Mais aussi la procureure du tribunal de grande instance de Bobigny, Fabienne Klein-Donati, qui a lancé un cri d’alarme en janvier sur la capacité de la justice à honorer sa mission, faute de moyens, et les quinze juges pour enfants du même tribunal, qui ont publié dans Le Monde, le 5 novembre, une tribune dans laquelle ils s’inquiétaient de « la forte dégradation des dispositifs de protection de l’enfance en Seine-Saint-Denis ».
« De plus en plus de voix s’élèvent pour dénoncer ces inégalités : nous appelons tous les maires du département à nous rejoindre », lance Sylvine Thomassin, à Bondy, tout en soulignant que le commissariat de sa ville et des Pavillons-sous-Bois a « perdu » trente policiers depuis 2013. « Quant à la ville de Saint-Denis, elle dispose de 240 policiers pour 100 000 habitants, alors que le 19e arrondissement de Paris en compte 500 pour autant de résidents », ajoute-t-elle.
Depuis septembre, un groupe de sept experts, en finances publiques notamment, constitué par les quatre maires, s’emploie à « récolter un maximum d’informations permettant de montrer comment ces inégalités de traitement se traduisent sur le terrain », explique Azzédine Taïbi, à l’origine de la démarche.
Budget fictif
Début octobre, de nombreux élus locaux avaient répondu à l’appel – transpartisan – des dix-huit députés et sénateurs du département à se réunir pour réclamer « l’égalité républicaine ». Au même moment, l’Union des élus socialistes et républicains (UDESR) de Seine-Saint-Denis annonçait son intention d’attaquer l’Etat pour « rupture d’égalité devant le service public ».
Une semaine plus tôt, les parlementaires du département avaient été reçus par le premier ministre, Edouard Philippe, à Matignon. Au cours d’un déjeuner, le chef du gouvernement avait reconnu les discriminations – « C’est la première fois que l’exécutif sort du déni et reconnaît le problème », se félicite François Cornut-Gentille – mais sans prendre d’engagements concrets.
Fin novembre, le département a envoyé au président de la République, Emmanuel Macron, plusieurs titres de recettes, des factures, pour un montant total de 347 millions d’euros. « Cela correspond à ce que l’Etat devrait nous verser – notamment aux services de l’aide sociale à l’enfance – mais que nous payons à sa place », précise Stéphane Troussel, qui va lancer, lundi 17 décembre, une campagne sur les réseaux sociaux baptisée « La Seine-Saint-Denis mérite l’égalité ». Trois jours plus tard, lors de la séance départementale, il proposait au vote un budget fictif incluant ces 347 millions d’euros.

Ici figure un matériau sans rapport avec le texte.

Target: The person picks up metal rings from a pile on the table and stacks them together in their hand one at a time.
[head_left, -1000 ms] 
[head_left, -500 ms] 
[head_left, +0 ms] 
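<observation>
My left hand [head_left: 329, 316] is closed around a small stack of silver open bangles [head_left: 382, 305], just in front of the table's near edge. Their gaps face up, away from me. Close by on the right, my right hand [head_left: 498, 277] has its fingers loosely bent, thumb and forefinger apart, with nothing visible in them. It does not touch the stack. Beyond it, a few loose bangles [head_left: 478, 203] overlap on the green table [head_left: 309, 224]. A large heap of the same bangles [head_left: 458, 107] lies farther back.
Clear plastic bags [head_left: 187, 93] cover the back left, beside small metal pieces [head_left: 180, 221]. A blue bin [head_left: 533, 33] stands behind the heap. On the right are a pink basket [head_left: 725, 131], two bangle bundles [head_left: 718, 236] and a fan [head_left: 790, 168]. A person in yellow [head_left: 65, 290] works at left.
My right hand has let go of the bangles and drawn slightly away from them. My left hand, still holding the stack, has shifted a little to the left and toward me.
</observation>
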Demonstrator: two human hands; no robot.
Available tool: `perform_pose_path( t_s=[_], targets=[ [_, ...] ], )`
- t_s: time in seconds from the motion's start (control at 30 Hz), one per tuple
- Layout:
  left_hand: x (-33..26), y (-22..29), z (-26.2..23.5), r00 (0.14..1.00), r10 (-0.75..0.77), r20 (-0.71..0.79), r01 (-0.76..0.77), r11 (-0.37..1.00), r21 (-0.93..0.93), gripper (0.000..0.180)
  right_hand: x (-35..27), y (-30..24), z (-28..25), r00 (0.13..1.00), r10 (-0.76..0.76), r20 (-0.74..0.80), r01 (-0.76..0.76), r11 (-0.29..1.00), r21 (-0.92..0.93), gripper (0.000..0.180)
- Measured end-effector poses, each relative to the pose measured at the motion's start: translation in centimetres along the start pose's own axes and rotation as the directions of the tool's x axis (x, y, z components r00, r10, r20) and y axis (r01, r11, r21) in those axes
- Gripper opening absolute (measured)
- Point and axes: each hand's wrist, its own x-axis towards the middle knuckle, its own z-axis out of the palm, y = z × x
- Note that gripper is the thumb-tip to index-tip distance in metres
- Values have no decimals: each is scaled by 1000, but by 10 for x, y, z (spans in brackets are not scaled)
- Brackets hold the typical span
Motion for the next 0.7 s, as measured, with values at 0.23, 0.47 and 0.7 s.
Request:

L’objectif ? Montrer comment l’argent « que doit l’Etat au département » aurait pu être redistribué.
La démarche des maires – « en cohérence avec celle des “gilets jaunes” », souligne Azzédine Taïbi – vise aussi à dénoncer les causes de ces inégalités territoriales : « L’absence de mécanisme d’évaluation, aussi bien de la population et donc de ses besoins réels, que de l’efficacité des politiques publiques », conclut Me Alimi. Un sujet sur lequel le député François Cornut-Gentille entend revenir début février 2019 devant l’Assemblée nationale.